A few years ago a group of college friends and I decided to start what we dubbed as “WU Wednesdays”—a Google hangout in which we could stay in touch with one another and keep up with everyone’s lives from across the country. The frequency has dropped off as of late, but it still is near and dear to our hearts. As I type I’m on a bus heading to Baltimore to see one of the WU Wednesday members finally tie the knot to her college sweetheart. They’ve been dating for the better part of a decade now, and everyone that knows of their relationship has been anxiously waiting for the day when the two of them would be reunited in the same city and able to spend the rest of their lives together. Because they are such great people—both individually and combined—I think their friends and family are almost as excited as the couple is for the day to arrive. I suppose that’s what happens when those you love have exciting things happen in their lives¬—you share in that joy and experience it almost to the level as if it were you in their shoes. So with that being said, WU WEDNESDAY IS GETTING MARRIED!!!

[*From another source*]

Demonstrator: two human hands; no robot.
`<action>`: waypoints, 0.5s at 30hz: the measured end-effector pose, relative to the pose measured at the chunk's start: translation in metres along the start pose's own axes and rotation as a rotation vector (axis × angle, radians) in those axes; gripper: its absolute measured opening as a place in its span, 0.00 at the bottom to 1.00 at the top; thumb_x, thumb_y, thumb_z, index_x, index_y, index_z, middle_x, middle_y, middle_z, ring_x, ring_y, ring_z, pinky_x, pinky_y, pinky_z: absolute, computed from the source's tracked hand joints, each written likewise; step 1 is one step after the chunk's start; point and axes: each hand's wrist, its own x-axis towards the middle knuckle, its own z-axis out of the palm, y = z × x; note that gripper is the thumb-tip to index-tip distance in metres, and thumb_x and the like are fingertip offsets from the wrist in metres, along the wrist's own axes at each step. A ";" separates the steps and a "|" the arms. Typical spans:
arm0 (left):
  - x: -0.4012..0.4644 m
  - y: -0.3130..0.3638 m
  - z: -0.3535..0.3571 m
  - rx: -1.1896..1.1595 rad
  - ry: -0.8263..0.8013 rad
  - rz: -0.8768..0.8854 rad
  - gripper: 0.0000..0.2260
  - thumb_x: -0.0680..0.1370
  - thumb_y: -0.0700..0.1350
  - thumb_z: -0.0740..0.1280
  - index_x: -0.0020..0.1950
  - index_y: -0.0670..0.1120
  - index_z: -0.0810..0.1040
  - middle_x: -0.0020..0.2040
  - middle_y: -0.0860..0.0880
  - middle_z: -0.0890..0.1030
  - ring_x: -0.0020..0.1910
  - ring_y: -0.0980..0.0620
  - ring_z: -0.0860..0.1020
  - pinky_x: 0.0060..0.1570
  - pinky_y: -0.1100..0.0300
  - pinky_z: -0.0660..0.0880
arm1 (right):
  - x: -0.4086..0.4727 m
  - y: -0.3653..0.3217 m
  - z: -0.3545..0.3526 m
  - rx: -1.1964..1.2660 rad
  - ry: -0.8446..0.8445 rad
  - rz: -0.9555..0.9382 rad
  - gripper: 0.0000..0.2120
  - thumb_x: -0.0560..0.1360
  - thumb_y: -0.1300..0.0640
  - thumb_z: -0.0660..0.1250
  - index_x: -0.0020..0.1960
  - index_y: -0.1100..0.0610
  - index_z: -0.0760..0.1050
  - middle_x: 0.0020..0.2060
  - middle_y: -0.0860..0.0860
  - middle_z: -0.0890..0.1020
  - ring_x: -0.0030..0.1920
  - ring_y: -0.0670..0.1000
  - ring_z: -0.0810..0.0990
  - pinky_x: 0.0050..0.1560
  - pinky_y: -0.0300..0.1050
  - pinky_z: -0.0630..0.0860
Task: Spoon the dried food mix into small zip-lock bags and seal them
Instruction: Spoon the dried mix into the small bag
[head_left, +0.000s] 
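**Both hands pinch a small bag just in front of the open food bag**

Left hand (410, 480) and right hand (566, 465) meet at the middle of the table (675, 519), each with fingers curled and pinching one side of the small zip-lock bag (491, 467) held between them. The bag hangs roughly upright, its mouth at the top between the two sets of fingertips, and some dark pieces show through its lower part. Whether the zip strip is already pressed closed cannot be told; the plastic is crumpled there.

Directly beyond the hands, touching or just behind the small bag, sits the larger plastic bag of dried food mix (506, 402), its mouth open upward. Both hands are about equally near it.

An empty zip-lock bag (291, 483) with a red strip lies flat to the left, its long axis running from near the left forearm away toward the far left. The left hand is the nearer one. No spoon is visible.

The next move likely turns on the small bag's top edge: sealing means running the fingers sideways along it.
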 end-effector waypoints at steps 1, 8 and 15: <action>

When it came to choosing a gift off their registry, I obviously had to pick something for the kitchen. After seeing that a cast iron skillet was listed, I knew my decision had been made. A cast iron skillet is an all-around kitchen staple that will be with them forever. In honor of their pending nuptials, I figured a recipe tailored for their new toy would only be fitting. The beauty of cast iron is that you can get it extremely hot which allows you to achieve a lovely char on the green beans in this recipe. (A stainless steel skillet will work just as well if you don’t have a cast iron one.) The shrimp is relatively simply seasoned with salt, pepper, garlic, and red pepper flakes. Some fresh lemon juice adds brightness to the dish and brings it all together. Congratulations Kim and Amir—I can’t wait to celebrate together! #Kimir2014
Ingredients:
- 1 lb. shrimp, shelled and veins removed
- salt
- black pepper
- red pepper flakes (you decide as much or as little heat as you want)
- 2 cloves of garlic, minced
- lemon juice
- vegetable oil
- 1 lb. green beans, cleaned and stems removed
Procedure:
- Season shrimp with salt, pepper, and red pepper flakes. Add garlic, a healthy squeeze of lemon juice, and enough oil to coat. Let sit as you cook the green beans. (Don’t wait too long through, or you’ll end up with ceviche.)
- Preheat your skillet so that it is really hot.
- Toss your vegetables in oil and season with salt and pepper. Cook in skillet until charred. Set aside.
- Reduce heat slightly (so as to reduce the likelihood of overcooking) and sauté the shrimp until fully cooked.
- Combine the charred green beans and shrimp in a bowl, give it an extra squeeze of lemon, and go to town.